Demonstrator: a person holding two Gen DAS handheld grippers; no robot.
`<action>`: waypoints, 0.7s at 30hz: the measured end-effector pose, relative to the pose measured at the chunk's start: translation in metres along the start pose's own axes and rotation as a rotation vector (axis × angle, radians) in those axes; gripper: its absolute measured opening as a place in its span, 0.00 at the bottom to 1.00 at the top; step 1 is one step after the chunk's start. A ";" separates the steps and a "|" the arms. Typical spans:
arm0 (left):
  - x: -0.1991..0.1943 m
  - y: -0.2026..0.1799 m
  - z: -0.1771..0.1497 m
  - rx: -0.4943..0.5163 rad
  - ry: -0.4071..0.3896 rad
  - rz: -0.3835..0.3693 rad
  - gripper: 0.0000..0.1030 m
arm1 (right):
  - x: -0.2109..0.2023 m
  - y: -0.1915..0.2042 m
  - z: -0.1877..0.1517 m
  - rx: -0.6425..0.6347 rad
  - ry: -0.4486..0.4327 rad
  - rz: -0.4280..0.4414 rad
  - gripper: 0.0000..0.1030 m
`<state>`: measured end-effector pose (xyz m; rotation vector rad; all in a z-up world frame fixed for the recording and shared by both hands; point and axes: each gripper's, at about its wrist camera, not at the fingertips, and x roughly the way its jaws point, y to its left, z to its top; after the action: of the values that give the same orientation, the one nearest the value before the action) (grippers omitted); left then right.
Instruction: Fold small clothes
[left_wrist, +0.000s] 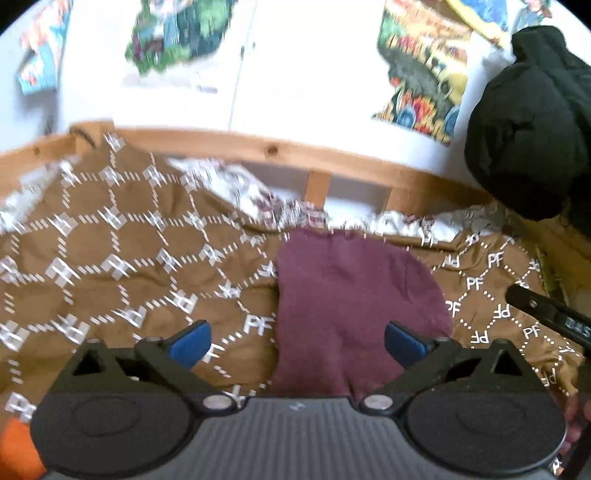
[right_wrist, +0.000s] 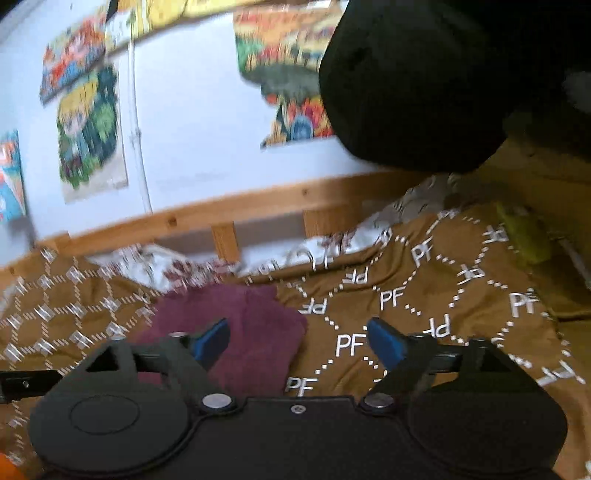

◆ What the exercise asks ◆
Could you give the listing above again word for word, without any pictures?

◆ Answer space ◆
Demonstrator: a person holding two Gen DAS handheld grippers; no robot.
`<action>`: waypoints, 0.7s at 30hz: the measured end-effector pose, relative to the pose measured at the chunk's start: translation in metres along the start pose's own axes and rotation as a rotation vector (axis × angle, radians) in those axes; gripper: its absolute measured opening as a place in its span, 0.00 at the bottom to 1.00 at the top; step 1 is one step after the chunk's start. A ";" separates the steps and a "|" the arms. Typical spans:
arm0 (left):
  - x: -0.1991..0.1943 m
  - y: -0.2026..0.1799 m
  - z: -0.1771..0.1497 m
  - rx: -0.4943..0.5163 rad
  - ry: -0.4071..0.3896 rad
  - rz: -0.3835..0.3693 rad
  - gripper: 0.0000..0.1030 m
arm1 (right):
  - x: -0.2109..0.2023 m
  - y: -0.1915..0.2042 m
  - z: -0.1877..0.1517 m
  - rx: -0.6425..0.6347 rad
  - ry: -0.4486..0.4327 rad
  - rz: -0.4280..0.4414 rad
  - gripper: 0.0000..0.1030 m
`<state>`: measured end-effector pose (xyz m; rotation vector rad; all in a z-up world frame fixed for the recording and shared by both hands; point and axes: each gripper's, at about its wrist camera, not at the fingertips, and x roughly the way its jaws point, y to its left, z to its top; after the action: of the values that give the same orientation, the one nearest the value before the action) (grippers omitted); left then right.
Instruction: Fold small clothes
[left_wrist, +0.000s] 
[right_wrist, +0.000s] 

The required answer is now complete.